*** Opening Data section ***
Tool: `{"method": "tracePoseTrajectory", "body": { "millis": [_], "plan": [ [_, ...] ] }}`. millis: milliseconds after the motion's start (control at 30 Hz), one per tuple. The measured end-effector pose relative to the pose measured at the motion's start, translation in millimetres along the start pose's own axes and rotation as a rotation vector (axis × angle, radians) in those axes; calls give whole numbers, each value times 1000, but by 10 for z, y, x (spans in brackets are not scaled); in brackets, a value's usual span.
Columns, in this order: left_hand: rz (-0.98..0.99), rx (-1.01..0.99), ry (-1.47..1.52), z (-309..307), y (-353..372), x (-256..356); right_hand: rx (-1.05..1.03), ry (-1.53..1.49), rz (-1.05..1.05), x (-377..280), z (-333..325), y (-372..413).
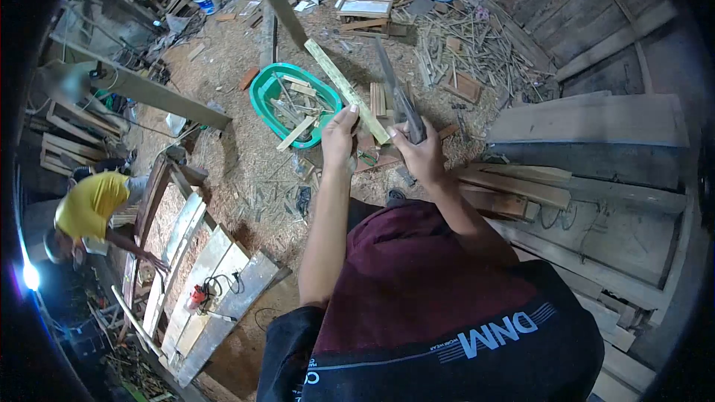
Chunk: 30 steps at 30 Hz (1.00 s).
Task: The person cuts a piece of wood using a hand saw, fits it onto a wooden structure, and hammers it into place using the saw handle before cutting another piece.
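Observation:
My left hand [339,138] is closed around the side of a pale wooden strip [344,88], which slants away from me toward the upper left. In my right hand [421,150] is a long dark-bladed hand tool [395,82], its narrow tip pointing up and away. The right thumb sits right at the strip's near end. Beyond my left hand, a green plastic tub [258,97] on the floor holds several wood offcuts [298,108].
Wood shavings cover the floor [223,201]. A wooden post [275,0] rises ahead. At left, a person in a yellow shirt [91,205] bends over long boards [201,268] with a red power tool [196,298]. Stacked planks [521,186] lie at right, and a scrap heap [477,52] beyond.

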State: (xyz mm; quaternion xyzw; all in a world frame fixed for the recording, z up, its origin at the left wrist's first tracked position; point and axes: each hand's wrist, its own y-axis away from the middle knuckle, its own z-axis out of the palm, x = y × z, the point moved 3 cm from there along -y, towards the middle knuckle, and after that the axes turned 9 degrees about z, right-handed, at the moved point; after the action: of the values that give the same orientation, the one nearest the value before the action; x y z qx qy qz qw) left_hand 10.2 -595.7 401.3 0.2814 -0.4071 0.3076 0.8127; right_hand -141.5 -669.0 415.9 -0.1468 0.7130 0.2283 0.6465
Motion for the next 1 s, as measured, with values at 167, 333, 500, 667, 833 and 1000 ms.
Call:
{"method": "tracePoseTrajectory", "body": {
  "millis": [167,333,500,667,833,1000],
  "plan": [
    [-183,-31,-224,113,-99,-363,104,56,25,639,-226,-69],
    [-372,-200,-281,-439,-498,-1361,227,19,280,1499,-215,-178],
    [-492,-234,-440,-813,-1003,-2327,315,37,251,2431,-2,-534],
    [-396,-186,-585,-1541,-2038,-3774,346,277,218,3884,9,-1331],
    [-174,-235,-572,-1921,-3338,-5025,367,401,113,4971,-69,-2368],
    [-90,-242,-656,-1993,-4051,-5649,278,620,-99,5687,-181,-3274]
  ]
}}
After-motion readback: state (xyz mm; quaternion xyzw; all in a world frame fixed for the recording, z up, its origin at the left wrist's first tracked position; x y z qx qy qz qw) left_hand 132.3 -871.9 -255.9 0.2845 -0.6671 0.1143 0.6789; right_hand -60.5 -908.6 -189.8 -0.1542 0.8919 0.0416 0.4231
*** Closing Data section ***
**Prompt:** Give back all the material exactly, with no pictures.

**Response area:**
Tool: `{"method": "tracePoseTrajectory", "body": { "millis": [_], "plan": [ [_, ...] ] }}`. millis: milliseconds after the motion's start (control at 30 Hz), one per tuple. The measured end-effector pose relative to the pose measured at the motion's start, translation in millimetres along the start pose's own axes and rotation as a rotation vector (axis × angle, radians) in those axes; calls give whole numbers, each value times 1000, but by 10 for z, y, x (spans in brackets are not scaled); in brackets, a value's usual span.
Columns, in this order: left_hand: rz (-0.98..0.99), rx (-1.01..0.99), ry (-1.47..1.52), z (-309..307), y (-353..372), x (-256..356); right_hand: rx (-1.05..1.03), ry (-1.53..1.49), rz (-1.05..1.05), x (-377..280), z (-333..325), y (-372..413).
Chunk: 30 steps at 30 Hz (1.00 s).
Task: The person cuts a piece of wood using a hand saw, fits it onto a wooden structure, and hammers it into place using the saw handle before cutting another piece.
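Observation:
My left hand [339,138] is closed around the side of a pale wooden strip [344,88], which slants away from me toward the upper left. In my right hand [421,150] is a long dark-bladed hand tool [395,82], its narrow tip pointing up and away. The right thumb sits right at the strip's near end. Beyond my left hand, a green plastic tub [258,97] on the floor holds several wood offcuts [298,108].
Wood shavings cover the floor [223,201]. A wooden post [275,0] rises ahead. At left, a person in a yellow shirt [91,205] bends over long boards [201,268] with a red power tool [196,298]. Stacked planks [521,186] lie at right, and a scrap heap [477,52] beyond.
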
State: (xyz mm; quaternion xyzw; all in a world frame fixed for the recording, z up, its origin at the left wrist's first tracked position; point and axes: each hand's wrist, its own y-axis away from the middle knuckle, its own z-axis out of the palm, x = y × z, the point moved 3 cm from there along -y, towards the middle knuckle, and after that the axes turned 9 degrees about z, right-handed, at the moved point; after the action: of the values that give the same orientation, the one nearest the value before the action; x y z qx qy qz qw) left_hand 10.2 -595.7 401.3 0.2814 -0.4071 0.3076 0.8127; right_hand -141.5 -669.0 415.9 -0.1468 0.7130 0.2283 0.6465
Motion for the next 1 s, as measured, with values at 167, 333, 500, 667, 833 and 1000 ms.
Call:
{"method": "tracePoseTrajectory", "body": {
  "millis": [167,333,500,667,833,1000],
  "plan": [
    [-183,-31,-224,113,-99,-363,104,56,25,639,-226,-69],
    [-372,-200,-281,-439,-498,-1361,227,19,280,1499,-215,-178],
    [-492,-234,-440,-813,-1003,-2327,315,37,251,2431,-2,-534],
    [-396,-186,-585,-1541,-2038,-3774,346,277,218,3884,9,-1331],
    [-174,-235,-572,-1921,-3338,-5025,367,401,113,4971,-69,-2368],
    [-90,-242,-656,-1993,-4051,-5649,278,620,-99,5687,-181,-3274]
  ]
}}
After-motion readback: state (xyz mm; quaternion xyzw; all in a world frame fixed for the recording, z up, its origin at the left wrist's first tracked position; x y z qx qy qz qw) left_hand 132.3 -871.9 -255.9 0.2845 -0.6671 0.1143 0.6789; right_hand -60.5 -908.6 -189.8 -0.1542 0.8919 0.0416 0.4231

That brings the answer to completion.